Though many of the corporate-style reformers argue that their preferred priorities of more high-stakes testing, the elimination of teacher tenure, and expansion of charter schools will narrow the achievement gap, there is no evidence to indicate that these policies will work, and in fact, recent evidence suggests that such policies will further cause high-quality teachers to flee from our neediest schools.

Instead, researchers such as David Grissmer of RAND have found that the reductions in class size that took place nationally in the 1970s and 1980s might account for part or most of the substantial test score gains among poor and minority students — and the narrowing of the achievement gap that took place over the this period. Why? Students from disadvantaged groups experience two to three times the average gains from smaller classes than middle class white students.

Many of the most celebrated charter schools that the corporate reformers celebrate cap class sizes at 18 or less, such as the high-performing Icahn charter schools in the Bronx and the Harlem Children’s Zone. Meanwhile, class sizes in our inner-city public schools continue to grow larger each year.

As a recent issue brief on the achievement gap from the Educational Testing Service points out, schools having high numbers of minority students tend to have larger classes of 25 students or more, and the class size gap between high-minority schools and low-minority schools actually worsened between 2000-2004. Don’t we have a moral obligation to provide equitable opportunities to all children, especially when we know that class size reduction especially benefits those who need this help most?

7. Fact: Class size reduction is cost-effective.

Many studies have shown that class size reduction yields numerous benefits that outweigh the cost. Alan Krueger of Princeton has found that the estimated payoff in terms of increased earnings is twice as high as the costs.

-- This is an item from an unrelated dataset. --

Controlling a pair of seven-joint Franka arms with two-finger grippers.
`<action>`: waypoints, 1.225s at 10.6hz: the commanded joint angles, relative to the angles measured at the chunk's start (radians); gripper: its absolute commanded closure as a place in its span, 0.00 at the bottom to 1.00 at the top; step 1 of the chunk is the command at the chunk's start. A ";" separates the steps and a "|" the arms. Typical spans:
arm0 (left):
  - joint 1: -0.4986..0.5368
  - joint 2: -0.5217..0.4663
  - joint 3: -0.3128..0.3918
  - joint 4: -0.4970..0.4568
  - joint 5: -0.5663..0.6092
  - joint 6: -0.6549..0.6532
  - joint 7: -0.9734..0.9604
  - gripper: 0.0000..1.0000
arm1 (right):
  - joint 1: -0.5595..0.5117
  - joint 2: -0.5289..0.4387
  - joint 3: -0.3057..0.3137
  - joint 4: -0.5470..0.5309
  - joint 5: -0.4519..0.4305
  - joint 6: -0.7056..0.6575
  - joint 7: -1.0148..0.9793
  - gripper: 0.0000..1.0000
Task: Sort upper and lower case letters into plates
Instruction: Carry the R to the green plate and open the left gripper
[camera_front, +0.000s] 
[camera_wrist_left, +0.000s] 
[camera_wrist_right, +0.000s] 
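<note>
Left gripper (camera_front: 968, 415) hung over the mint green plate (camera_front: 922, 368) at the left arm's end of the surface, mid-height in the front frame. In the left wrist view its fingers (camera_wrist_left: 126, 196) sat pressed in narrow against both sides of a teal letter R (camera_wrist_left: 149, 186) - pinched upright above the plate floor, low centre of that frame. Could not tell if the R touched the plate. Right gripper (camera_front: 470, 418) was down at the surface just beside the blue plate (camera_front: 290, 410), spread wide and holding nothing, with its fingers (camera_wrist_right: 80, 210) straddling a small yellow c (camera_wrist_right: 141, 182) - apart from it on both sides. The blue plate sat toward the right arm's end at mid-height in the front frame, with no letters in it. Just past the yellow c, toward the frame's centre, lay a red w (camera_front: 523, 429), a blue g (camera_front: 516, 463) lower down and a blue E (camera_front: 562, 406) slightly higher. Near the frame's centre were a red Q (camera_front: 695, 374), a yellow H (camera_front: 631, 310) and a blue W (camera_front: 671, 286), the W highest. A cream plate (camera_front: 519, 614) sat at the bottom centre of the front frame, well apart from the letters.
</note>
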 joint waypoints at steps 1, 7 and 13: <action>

One re-analysis of the STAR data published in the American Journal of Public Health estimated that reducing class sizes is one of the most cost-effective public health measures society can take, with large savings in health care and almost two years of additional life for those students who were in smaller classes in the early grades.

Moreover, it is possible to reduce class size without spending any more money, by redeploying out-of-classroom staff. See this study, for example, by Christopher Tienken and Charles Achilles, showing how a middle school in New Jersey managed to reduce class size and dramatically lower student failure rates at no extra cost.

Finally, even if reducing class size is costly, the question should be, compared, to what? As Derek Bok, former president of Harvard, once said, “If you think education is expensive, try ignorance.”

If there are only a few reforms we know have substantial benefits to children, and improve their education, health, and life outcomes, why not invest in these reforms, rather than waste billions of dollars on unproven policies with possibly damaging consequences, including the rapid expansion of charter schools, more high-stakes testing, and teacher performance pay, as promoted by Race to the Top and other federal programs?

So the next time somebody with power or influence tells you that class size reduction is a waste of money, ask him what the evidence-base is for the policies he favors instead. Or ask him what class sizes were in the school his own child attends.

Many of the individuals who are driving education policy in this country, including New York City Mayor Michael Bloomberg, Jeb Bush and Bill Gates, sent their own children to abundantly financed private schools where class sizes were 16 or less, and yet continue to insist that resources, equitable funding, and class size don’t matter — when all the evidence points to the contrary.

As John Dewey wrote, “What the best and wisest parent wants for his own child, that must the community want for all of its children.” If education is really the civil rights issue of our era, it is about time those people making policies for our schools begin to provide for other people’s children what they provide for their own.

I will leave you with this video of Los Angeles School Board Director Steve Zimmer’s remarks about class size.

Post Script

Anyone who thinks adequate funding of education doesn’t matter, think again. There is an indirect correlation between education funding and class size.